The Triumph of Time and Truth is the final name of an oratorio by George Frideric Handel produced in three different versions across fifty years of the composer’s career:

==Il trionfo del Tempo e del Disinganno (The Triumph of Time and Disillusion), HWV 46a==

Handel’s very first oratorio, composed in spring 1707, to an Italian-language libretto by Cardinal Benedetto Pamphili. Time and Disillusion are personified (thus spelled with an initial capital even in Italian). Comprising two sections, the oratorio was premiered that summer in Rome. One of its famous arias is Lascia la spina, cogli la rosa (Leave the Thorn, Take the Rose), later recast as "Lascia ch'io pianga" (Leave Me to Weep) in the opera Rinaldo and for Pena Tiranna in Amadigi di Gaula.

==Il trionfo del Tempo e della Verità (The Triumph of Time and Truth), HWV 46b==

Revised and expanded into three sections in March 1737, the work also had its name adjusted.
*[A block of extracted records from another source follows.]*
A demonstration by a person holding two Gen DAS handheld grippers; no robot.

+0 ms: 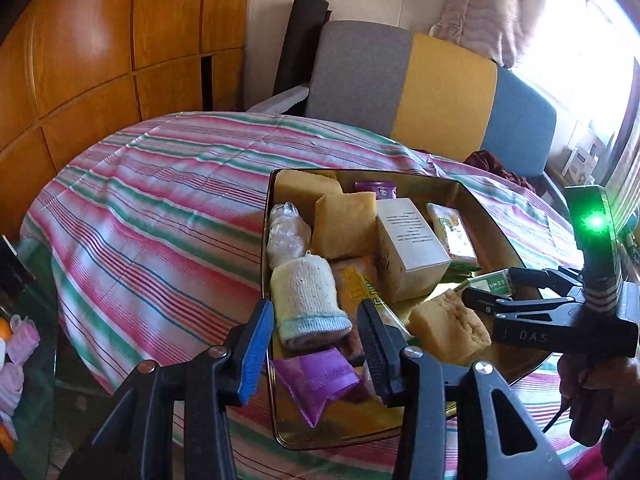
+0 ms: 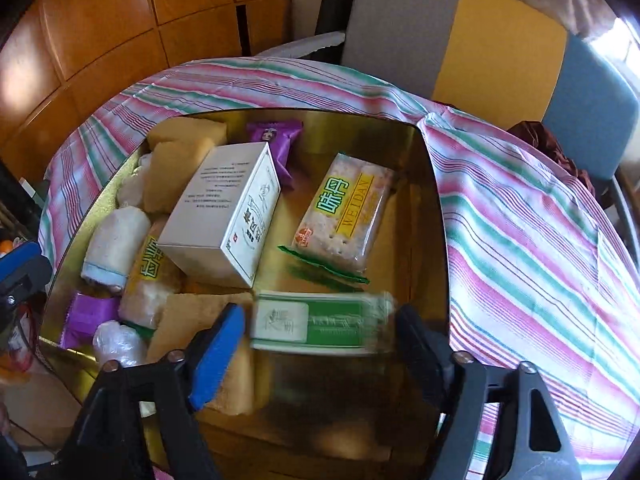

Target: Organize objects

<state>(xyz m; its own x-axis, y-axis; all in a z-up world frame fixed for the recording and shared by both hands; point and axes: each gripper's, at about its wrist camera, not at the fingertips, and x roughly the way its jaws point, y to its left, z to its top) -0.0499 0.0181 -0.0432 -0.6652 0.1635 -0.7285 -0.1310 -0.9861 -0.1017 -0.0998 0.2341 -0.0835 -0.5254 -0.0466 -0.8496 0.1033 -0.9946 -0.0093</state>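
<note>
The right gripper (image 2: 320,332), fingers spread wide, is straddling the light, stiff green-and-white box (image 2: 320,322) at the gold tray's (image 2: 434,200) six o'clock, best pinched across its short sides, while the left gripper (image 1: 316,344) is hovering open.

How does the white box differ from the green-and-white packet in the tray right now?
The white box is tall, blocky and plain white with printed text; the green packet is flat, slim and partly green. The box rests among other items mid-tray, sharp in view; the packet sits between the open fingers of the right hand-held gripper and looks blurred. Both are inside the gold tray.
</note>
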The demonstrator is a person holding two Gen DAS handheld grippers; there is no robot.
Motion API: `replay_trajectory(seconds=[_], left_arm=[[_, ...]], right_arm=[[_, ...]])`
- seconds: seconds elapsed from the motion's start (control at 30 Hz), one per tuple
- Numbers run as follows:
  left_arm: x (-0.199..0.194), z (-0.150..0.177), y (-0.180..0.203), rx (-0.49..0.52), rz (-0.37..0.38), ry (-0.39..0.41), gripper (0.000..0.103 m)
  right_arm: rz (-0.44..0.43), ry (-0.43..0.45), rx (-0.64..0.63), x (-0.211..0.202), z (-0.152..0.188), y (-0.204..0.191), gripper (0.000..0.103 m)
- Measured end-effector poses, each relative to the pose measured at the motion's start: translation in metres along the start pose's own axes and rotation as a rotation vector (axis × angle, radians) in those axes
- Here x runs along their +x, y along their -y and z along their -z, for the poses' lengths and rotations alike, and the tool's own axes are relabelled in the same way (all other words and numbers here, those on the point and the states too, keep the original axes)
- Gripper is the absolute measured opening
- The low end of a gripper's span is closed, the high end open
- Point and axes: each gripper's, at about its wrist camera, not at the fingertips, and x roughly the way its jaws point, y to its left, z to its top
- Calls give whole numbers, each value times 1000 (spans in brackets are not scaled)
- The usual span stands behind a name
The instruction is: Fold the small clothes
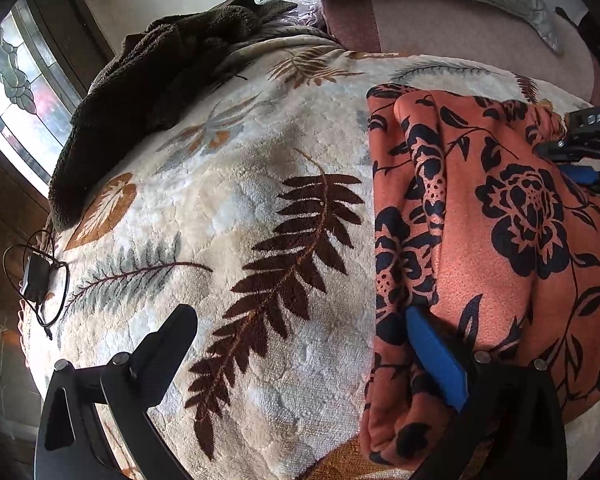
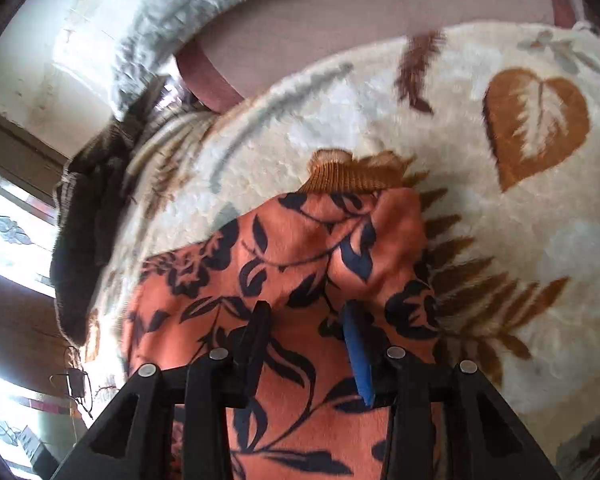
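Left wrist view, nearest: left hand-held gripper (image 1: 300,356), jaws spread wide; blue-padded finger (image 1: 436,360) rests on the garment's left edge, the other finger stands apart over the blanket; nothing pinched.
Garment (image 1: 500,220): orange knit with dark floral print, lying on the right part of the blanket, a lengthwise fold ridge near its left side.
Blanket (image 1: 240,200): cream plush with leaf pattern, covering the bed.
Throw (image 1: 140,92): dark brown, bunched at the far left corner.
Charger (image 1: 36,276): small black unit with looped cord at the blanket's left edge.
Right hand-held gripper (image 1: 580,152): enters at the right rim, at the garment's far side.

Right wrist view, nearest: right hand-held gripper (image 2: 308,320), jaws partly open, set down on the garment (image 2: 300,240); cloth humps between the fingers, but whether the pads press it I cannot tell.
Cuff (image 2: 352,176): mustard ribbed band at the garment's far end.

Step in hand: probably gathering an edge for a fold.
Next move: likely needs both jaws closed firmly on cloth before lifting it across.
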Motion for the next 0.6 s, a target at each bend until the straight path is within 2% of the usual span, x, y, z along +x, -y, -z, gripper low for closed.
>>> replay_trajectory(seconds=[0.1,0.2,0.3,0.4,0.47,0.57,0.6], left_arm=[[1,-1,-3,-13,17,-7,103],[-8,-2,-5,-21,14,21,103],[-34,0,-16,-72,57,110,103],[-59,7,-18,-97,77,193,103],[-59,13,-5,-51,53,168,103],[-37,23,22,44,1,49,103],[-39,25,23,36,-16,71,103]], right_arm=[[34,31,-25,-5,1,-9,42],[31,75,-92,-33,25,-14,42],[-12,133,-114,-73,64,-5,42],[-56,132,-141,-94,110,6,48],[-22,102,-189,-96,141,8,48],[44,132,-239,-107,171,9,48],[36,122,-219,-111,175,11,48]])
Handel was by that time living in England and producing seasons of English-language oratorio and Italian opera. This version premiered on March 23, received three more performances the next month, and was revived on one date in 1739.

==The Triumph of Time and Truth, HWV 71==

In March 1757, possibly without much involvement from the blind and aging Handel, the oratorio was further expanded and revised. The libretto was reworked into English, probably by the composer’s prolific last librettist, Thomas Morell, while John Christopher Smith Jr. probably assembled the score. Although Jephtha (1751) is considered the composer’s true last oratorio, this third version of Il trionfo comes later. Isabella Young sang the role of Counsel (Truth) at the premiere.